When to use this calculator
**Calculate ABV when:**
- **Brewing or winemaking at home**: ABV is the most basic quality control measurement. Use it to verify recipe targets and yeast performance. - **Recipe development**: scaling a recipe up or down? The same OG/FG math tells you whether your modifications maintained the target strength. - **Diagnosing a stuck fermentation**: if FG hasn't dropped enough for the OG, the yeast may have stopped early. Check yeast viability, temperature, and nutrient. - **Tracking attenuation by yeast strain**: lager yeasts often attenuate 75–82%; Belgian strains can go 80–90%; English ales 65–75%. Compare your numbers against published ranges. - **Comparing kit results to claims**: kits often advertise an ABV based on perfect attenuation.

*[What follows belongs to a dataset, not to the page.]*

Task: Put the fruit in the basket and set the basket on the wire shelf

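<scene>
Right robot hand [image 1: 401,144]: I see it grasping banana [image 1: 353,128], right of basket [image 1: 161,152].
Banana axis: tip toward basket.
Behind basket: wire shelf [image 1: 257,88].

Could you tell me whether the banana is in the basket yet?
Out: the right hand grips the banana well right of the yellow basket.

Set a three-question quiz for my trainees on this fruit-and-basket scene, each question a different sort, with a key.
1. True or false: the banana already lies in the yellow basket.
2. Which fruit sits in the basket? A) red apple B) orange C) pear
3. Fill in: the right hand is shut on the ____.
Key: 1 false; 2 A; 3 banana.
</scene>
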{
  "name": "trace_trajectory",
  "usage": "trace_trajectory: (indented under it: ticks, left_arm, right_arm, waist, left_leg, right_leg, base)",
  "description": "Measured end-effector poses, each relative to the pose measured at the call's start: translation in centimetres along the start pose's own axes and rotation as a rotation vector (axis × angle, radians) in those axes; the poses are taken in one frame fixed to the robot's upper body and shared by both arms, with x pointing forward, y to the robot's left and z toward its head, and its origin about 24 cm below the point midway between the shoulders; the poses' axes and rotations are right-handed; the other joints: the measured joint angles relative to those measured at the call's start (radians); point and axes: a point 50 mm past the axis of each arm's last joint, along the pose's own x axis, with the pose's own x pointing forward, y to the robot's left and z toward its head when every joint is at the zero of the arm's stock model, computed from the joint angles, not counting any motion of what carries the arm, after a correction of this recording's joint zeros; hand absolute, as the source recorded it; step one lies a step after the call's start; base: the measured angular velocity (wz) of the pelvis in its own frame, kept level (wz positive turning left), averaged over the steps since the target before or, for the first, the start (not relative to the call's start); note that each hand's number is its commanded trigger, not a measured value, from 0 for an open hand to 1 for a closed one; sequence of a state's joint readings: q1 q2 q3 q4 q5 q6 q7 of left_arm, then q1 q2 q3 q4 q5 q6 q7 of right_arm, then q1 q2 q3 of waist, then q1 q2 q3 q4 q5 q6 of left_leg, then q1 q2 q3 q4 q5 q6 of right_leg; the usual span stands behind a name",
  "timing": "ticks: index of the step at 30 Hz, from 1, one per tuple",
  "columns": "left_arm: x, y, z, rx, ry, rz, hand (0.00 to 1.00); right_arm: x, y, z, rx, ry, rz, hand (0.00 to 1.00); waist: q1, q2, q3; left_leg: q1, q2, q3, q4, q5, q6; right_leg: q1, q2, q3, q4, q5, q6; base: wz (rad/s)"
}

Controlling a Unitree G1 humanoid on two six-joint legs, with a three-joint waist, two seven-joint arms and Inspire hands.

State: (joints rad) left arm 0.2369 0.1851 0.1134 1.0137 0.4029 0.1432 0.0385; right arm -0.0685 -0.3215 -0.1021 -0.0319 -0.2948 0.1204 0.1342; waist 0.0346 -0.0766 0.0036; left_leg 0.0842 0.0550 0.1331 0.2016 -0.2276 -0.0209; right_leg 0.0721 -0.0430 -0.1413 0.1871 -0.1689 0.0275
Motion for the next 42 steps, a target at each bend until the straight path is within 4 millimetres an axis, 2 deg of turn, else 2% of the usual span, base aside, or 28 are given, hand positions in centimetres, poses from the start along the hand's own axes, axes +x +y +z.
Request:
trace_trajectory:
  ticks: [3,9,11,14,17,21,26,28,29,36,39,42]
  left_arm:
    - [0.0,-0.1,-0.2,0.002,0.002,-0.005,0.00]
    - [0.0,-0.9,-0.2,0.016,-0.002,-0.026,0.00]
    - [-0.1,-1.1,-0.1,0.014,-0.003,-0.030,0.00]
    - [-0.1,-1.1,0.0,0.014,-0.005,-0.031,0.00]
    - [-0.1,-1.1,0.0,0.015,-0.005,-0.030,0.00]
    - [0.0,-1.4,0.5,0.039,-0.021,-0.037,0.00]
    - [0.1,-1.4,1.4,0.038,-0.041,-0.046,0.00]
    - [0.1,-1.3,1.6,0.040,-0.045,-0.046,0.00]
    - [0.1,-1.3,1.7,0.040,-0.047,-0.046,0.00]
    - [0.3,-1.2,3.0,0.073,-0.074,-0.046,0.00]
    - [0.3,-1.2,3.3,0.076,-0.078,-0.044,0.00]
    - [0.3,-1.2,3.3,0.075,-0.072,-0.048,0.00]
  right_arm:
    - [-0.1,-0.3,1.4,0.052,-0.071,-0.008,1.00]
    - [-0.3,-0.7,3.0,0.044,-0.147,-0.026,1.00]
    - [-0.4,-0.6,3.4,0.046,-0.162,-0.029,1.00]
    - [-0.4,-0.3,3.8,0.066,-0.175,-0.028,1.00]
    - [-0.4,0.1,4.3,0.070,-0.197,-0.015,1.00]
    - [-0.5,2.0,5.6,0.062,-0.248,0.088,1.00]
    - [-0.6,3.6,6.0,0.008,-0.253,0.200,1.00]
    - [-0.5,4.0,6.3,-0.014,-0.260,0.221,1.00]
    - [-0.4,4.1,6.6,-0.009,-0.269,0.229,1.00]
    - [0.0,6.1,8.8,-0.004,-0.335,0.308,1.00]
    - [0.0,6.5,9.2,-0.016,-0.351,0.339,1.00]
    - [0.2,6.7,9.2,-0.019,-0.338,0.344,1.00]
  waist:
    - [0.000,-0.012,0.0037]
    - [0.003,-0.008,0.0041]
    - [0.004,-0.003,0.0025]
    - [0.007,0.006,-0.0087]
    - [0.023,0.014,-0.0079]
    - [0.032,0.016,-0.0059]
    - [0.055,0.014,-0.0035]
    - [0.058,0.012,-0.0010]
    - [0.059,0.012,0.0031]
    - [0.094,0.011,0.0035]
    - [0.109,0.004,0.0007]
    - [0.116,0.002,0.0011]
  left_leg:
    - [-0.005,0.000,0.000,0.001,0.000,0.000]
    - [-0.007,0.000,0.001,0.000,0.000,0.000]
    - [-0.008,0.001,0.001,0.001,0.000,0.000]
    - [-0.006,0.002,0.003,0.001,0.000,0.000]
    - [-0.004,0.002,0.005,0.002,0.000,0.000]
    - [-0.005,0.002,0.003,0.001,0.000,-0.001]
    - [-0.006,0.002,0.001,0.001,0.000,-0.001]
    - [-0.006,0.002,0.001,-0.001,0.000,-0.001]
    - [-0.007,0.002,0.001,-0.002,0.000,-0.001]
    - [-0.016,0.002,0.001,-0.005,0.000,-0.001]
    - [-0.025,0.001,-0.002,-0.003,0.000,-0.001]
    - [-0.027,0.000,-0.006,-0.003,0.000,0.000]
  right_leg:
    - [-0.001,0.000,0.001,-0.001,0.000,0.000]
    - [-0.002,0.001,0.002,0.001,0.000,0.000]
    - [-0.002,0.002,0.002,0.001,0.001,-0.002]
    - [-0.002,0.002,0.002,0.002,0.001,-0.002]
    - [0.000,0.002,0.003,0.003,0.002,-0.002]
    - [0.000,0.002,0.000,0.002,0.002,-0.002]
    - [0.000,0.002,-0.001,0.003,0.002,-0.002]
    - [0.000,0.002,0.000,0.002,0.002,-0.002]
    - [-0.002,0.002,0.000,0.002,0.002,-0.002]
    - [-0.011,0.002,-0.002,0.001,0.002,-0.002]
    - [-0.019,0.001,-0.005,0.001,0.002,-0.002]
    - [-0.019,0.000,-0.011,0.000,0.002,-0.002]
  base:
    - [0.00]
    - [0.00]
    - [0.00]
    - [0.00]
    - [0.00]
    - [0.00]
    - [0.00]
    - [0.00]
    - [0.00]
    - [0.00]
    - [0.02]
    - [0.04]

Real-world ABV is typically 0.3–0.8% lower. - **Labeling for friends or gifts**: even casual gifting benefits from accurate strength info, especially for high-ABV beverages.
**Some practical context for the numbers:**
| Style | Typical OG | Typical FG | Typical ABV | |---|---|---|---| | Light lager | 1.038 | 1.008 | 4.0% | | American pale ale | 1.052 | 1.010 | 5.5% | | IPA | 1.060 | 1.012 | 6.3% | | Russian imperial stout | 1.090 | 1.022 | 8.9% | | Barleywine | 1.100 | 1.026 | 9.7% | | Cider (dry) | 1.050 | 0.998 | 6.8% | | White wine | 1.090 | 0.993 | 12.7% | | Mead (semi-sweet) | 1.110 | 1.020 | 11.8% |
Common mistakes to avoid
- Not adjusting hydrometer readings for temperature. Most hydrometers are calibrated at 60°F (15.6°C); a hot sample reads lower than reality, a cold one higher.
- Taking only one FG reading. Always confirm fermentation is finished by getting two identical FG readings 2–3 days apart before bottling.
- Sampling from the bottom of the fermenter where trub is dense. Sample from the middle for an accurate reading.
- Confusing apparent and real attenuation. Apparent uses raw SG numbers and overstates because ethanol lowers density. Real attenuation requires distilling — homebrewers almost always use apparent.
- Forgetting about priming sugar. Bottle-conditioned beers gain about 0.3–0.5% ABV from priming sugar during conditioning.
- Using the standard formula on a 12% imperial stout. The error is over 1% ABV at that strength — use the accurate formula or a brewing calculator.
- Treating ABV as a hard-and-fast number. Hydrometer reading errors of ±0.002 SG translate to ~0.25% ABV error in the calculation.